We now finally come to the objection that the first and second counts do not expressly aver a “duty” resting upon the defendant, and no facts are stated from which a duty can be implied and also that in the third count a “duty,” as such, is alleged with which the defendant cannot be charged. In every case of actionable negligence, of course, there must be three elements, (1) the existence of a duty on the part of the defendants not to subject the plaintiff to the injury of which he complains, (2) a failure by the defendant to observe that duty and (3) an injury to the plaintiff.
While it is necessary that these elements appear in every case, there is no necessity that the duty, as such, be alleged in these very terms. Such allegation is surplusage, since, if the facts stated raise the duty, the allegation is unnecessary; Deluchio v. Shaw, 1 W. W. Harr. (31 Del.) 509; if they do not, such allegation is unavailing. Seymour v. Maddox, 16 Q. B. 326, 117 Eng. Reprint 904; Brown v. Mallett, 5 C. B.599; 136 Eng. Reprint 1013; Jensen v. Wetherell, 79 Ill. App. 33; Hewison v. City of New Haven, 34 Conn. 136, 91 Am. Dec. 718.

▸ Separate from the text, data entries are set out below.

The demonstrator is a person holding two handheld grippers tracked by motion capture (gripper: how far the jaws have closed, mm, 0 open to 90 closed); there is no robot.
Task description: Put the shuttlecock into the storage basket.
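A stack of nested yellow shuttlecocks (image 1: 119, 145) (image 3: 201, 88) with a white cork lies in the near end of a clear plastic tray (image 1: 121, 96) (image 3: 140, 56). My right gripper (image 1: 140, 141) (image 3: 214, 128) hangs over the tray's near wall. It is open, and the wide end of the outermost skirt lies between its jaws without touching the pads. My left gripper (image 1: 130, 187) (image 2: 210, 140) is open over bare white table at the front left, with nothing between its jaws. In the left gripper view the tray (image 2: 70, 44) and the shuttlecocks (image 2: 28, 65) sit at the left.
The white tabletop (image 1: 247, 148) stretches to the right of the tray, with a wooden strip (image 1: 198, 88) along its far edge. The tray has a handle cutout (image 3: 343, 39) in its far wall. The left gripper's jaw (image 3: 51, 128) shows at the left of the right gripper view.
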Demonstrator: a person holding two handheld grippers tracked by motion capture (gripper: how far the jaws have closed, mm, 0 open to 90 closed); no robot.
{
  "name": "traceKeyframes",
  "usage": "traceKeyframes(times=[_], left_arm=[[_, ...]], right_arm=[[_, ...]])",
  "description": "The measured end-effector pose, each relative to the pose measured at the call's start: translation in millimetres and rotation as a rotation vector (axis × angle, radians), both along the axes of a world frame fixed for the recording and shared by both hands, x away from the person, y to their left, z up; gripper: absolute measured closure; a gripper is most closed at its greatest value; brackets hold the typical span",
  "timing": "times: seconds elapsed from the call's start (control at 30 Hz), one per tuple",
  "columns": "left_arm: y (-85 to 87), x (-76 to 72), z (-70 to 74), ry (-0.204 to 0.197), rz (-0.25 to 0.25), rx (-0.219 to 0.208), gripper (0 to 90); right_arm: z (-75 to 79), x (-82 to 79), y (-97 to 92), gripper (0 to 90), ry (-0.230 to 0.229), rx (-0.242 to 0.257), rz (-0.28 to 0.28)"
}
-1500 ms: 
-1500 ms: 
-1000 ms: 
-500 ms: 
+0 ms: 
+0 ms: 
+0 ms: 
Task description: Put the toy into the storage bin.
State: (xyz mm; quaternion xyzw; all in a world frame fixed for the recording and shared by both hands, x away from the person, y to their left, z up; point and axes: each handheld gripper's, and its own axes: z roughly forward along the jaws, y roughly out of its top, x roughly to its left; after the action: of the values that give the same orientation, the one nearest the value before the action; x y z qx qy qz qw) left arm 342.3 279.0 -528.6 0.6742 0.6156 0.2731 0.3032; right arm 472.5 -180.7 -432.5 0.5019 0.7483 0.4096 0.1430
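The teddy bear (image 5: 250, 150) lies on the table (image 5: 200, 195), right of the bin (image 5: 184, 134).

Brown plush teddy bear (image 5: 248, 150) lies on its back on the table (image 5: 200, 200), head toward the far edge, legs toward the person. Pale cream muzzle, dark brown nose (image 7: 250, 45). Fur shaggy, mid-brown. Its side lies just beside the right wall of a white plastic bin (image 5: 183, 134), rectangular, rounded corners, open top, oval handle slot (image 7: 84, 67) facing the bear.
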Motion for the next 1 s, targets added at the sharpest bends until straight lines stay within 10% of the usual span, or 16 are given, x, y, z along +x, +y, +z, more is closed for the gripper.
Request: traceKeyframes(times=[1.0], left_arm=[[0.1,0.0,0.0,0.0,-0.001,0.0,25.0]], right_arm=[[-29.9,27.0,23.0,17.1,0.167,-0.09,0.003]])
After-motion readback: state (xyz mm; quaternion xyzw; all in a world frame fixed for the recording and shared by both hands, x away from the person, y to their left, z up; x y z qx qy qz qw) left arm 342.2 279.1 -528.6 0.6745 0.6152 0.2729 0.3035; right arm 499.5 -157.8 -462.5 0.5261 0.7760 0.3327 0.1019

Since a declaration in an action for a negligent breach of duty need only state the facts upon which the supposed duty is founded with the breach of which the defendant is charged, and since in this case we have already reached the conclusion by the application of the doctrine of res ipso loquitur that the declaration does state facts from which negligence may be presumed, we now hold the declaration sufficient and overrule the demurrer.